El hoy presidente de los norteamericanos culminó su reciente “reality show” en Asia con una visita a la zona desmilitarizada entre las dos Coreas, un encuentro con Kim Jong-un, y un salto de minutos al lado norte del paralelo 38, para escenificar “la primera visita” de un mandatario estadounidense a la República Popular Democrática de Corea, RPDC.
Trump había llegado a Corea del Sur procedente de la ciudad japonesa de Osaka, sede de la más reciente conferencia del G-20, donde pudo intercambiar criterios con los líderes de Rusia y China acerca de las disputas de todo tipo que escenifica contra ambas naciones, calificadas por los voceros hegemonistas como los más severos obstáculos para que los Estados Unidos cumpla su patético sueño de regir los destinos del planeta.
Reuniones, vale decir, de las cuales Donald Trump no podrá hacer alardes en torno a sus pretendidos poderes para torcer el brazo a los oponentes.
En todo caso, y la variante se aplica también con Pyongyang, sus hipotéticos “logros” se limitan a retomar nuevas discusiones bilaterales con sus respectivos interlocutores sin que ninguno de ellos haya cedido en sus principios, posiciones y maneras de actuar.
Por consiguiente, Trump podrá dar sus torcidas valoraciones personales de cada uno de estos episodios, pero ciertamente no lleva nada en cartera que implique que su preferente política de sanciones, presiones y chantajes haya funcionado un ápice en ninguno de los tres momentos citados.
Tal vez lo máximo que logre será engatusar a los norteamericanos más incautos y desinformados con la historieta (una más en aquella sociedad) de que su hoy presidente es un “influyente y temido genio político” destinado por su valía no solo a seguir gobernando el país por un segundo período, sino incluso más allá si “la nación así lo requiere y reclama”, según sus declaraciones textuales de días atrás.
En Panmunjom, por tanto, por encima de los estrechones de manos, saludos, frases gentiles, el corto paseo al norte de la divisoria, y su conversación con Kim Jong-un, lo realmente concreto se limita al acuerdo mutuo de volver a la mesa de negociaciones sobre la posible reducción del joven poderío nuclear norcoreano, y el reclamo de Pyongyang de que para ello se requiere ante todo la garantía gringa del cese de su histórica hostilidad contra la RPDC y el fin de las sanciones decretadas por Washington contra el país, las cuales, por cierto, Trump dijo que mantendría vigentes por ahora.

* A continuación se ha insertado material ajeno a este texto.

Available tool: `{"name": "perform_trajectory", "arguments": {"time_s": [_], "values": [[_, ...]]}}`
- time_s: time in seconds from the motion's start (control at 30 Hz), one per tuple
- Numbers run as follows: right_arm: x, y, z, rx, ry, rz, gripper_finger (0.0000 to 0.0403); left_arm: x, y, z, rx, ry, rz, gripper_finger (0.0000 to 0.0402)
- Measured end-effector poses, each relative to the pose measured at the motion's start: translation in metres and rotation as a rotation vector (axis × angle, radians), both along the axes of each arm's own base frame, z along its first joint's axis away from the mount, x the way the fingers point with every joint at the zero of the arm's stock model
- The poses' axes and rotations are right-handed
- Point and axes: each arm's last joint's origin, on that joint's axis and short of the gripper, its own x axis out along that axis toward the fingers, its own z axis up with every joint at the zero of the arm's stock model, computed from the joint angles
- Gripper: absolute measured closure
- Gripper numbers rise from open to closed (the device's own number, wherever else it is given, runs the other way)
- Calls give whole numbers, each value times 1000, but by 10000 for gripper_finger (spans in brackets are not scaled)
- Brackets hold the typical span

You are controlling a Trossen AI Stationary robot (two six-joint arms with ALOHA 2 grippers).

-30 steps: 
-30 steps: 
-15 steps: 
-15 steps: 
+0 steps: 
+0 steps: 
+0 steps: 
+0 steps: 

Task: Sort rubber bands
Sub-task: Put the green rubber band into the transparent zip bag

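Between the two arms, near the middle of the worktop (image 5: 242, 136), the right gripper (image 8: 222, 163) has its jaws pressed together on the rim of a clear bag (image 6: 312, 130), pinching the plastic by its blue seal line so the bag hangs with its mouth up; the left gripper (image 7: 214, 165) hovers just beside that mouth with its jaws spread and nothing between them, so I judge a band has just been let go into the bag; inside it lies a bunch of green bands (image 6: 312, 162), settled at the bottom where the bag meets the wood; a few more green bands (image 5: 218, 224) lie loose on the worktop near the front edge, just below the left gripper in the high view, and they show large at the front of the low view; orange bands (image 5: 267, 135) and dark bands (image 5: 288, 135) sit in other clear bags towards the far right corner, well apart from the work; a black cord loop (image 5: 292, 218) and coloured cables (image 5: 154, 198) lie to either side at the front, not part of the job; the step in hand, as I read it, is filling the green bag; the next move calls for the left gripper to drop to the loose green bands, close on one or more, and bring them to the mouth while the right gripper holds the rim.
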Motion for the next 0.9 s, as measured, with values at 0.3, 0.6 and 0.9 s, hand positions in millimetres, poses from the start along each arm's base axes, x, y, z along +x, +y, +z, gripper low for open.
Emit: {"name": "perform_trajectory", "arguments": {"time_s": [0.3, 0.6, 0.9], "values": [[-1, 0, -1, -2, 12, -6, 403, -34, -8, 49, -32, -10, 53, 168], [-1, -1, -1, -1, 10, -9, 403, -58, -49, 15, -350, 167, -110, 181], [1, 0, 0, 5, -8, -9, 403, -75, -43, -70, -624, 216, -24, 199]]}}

Lo cierto es que para el presidente gringo sería muy recomendable que dejara atrás su hábito de no leer, y hojease al menos las nada edificantes experiencias para Washington narradas por los corresponsales norteamericanos que presenciaron las conversaciones que dieron paso al armisticio que finalmente determinó la división forzosa de la Península Coreana luego de la agresión Made in USA contra el Norte a inicios de la década del cincuenta del pasado siglo.
Entonces tal vez entienda de una vez lo complicado que resulta intentar imponerse o burlar la tenacidad, serenidad, y astucia que caracterizó y caracteriza la acción negociadora de Pyongyang, que las más de las veces logró por aquellos días derruir con éxito la prepotencia, el desprecio y el burdo complejo de superioridad que suelen desplegar los funcionarios oficiales norteamericanos en su trato con “seres de segunda clase”.
Y no olvidar que el propio Trump ya cosecha frutas podridas en ese sentido, como al abrupto corte de su segunda reunión con Kim Jong-un, realizada en Viet Nam, cuando su interlocutor no admitió la demanda de adelantar el desarme nuclear de su país bajo el inamovible peso de las sanciones impuestas por la Casa Blanca.
Y si para el ocupante de la Oficina Oval el “problema coreano todavía se tomará en tiempo”, según comentó al final de su brinco en Panmunjom, nada indica que Corea del Norte esté desesperada y ansiosamente trastornada por “ganarse” el favor norteamericano a cualquier precio.
De hecho, ya ha demostrado con creces su firmeza en la lucha contra la ocupación nipona, la guerra de resistencia contra la agresión militar norteamericana de mediados del pasado siglo, en su propia existencia y desarrollo como estado independiente frente a la amenaza constante proveniente del Sur, y en su conversión en un Estado nuclear, no por amor a la guerra y la destrucción, sino como garantía de que, precisamente, Washington, muy a su pesar, tuviese que sentarse en la mesa de conversaciones frente a un interlocutor ahora muchas veces más potente.